*** Block opens ***

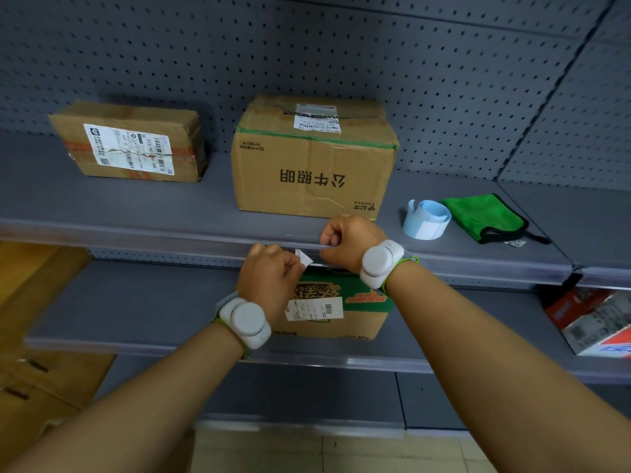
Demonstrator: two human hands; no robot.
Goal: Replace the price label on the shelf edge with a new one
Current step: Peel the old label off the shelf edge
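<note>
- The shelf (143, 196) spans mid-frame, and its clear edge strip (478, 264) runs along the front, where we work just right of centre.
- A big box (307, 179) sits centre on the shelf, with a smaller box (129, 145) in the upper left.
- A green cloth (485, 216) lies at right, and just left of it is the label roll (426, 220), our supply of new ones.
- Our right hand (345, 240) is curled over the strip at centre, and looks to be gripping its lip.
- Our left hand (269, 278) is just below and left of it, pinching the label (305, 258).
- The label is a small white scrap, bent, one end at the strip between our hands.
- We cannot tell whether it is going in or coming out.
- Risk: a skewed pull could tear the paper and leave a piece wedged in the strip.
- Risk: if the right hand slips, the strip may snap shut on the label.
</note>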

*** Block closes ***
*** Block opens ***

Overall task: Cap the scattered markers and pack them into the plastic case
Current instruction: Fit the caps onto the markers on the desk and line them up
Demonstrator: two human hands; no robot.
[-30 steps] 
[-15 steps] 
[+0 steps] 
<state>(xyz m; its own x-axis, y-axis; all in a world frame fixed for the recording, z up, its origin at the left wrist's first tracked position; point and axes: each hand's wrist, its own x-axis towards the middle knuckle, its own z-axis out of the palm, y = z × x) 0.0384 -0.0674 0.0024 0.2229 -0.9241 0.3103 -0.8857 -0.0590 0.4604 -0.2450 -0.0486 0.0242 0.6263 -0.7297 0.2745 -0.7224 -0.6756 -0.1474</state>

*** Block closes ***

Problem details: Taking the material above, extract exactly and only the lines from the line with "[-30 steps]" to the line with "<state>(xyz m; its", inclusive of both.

Problem solution:
[-30 steps] 
[-15 steps] 
[+0 steps] 
<state>(xyz m; its own x-axis, y-axis; all in a world frame fixed for the recording, z up, its origin at the left wrist's first tracked position; point and axes: each hand's wrist, its own x-axis towards the middle knuckle, its own z-axis out of the palm, y = z × x) 0.0384 -0.0674 0.0024 0.2229 -0.9241 0.3103 -0.8857 -0.0590 0.4604 -0.2450 -0.0486 0.0242 0.6263 -0.7297 0.2745 -0.7224 -0.6756 -0.1474</state>

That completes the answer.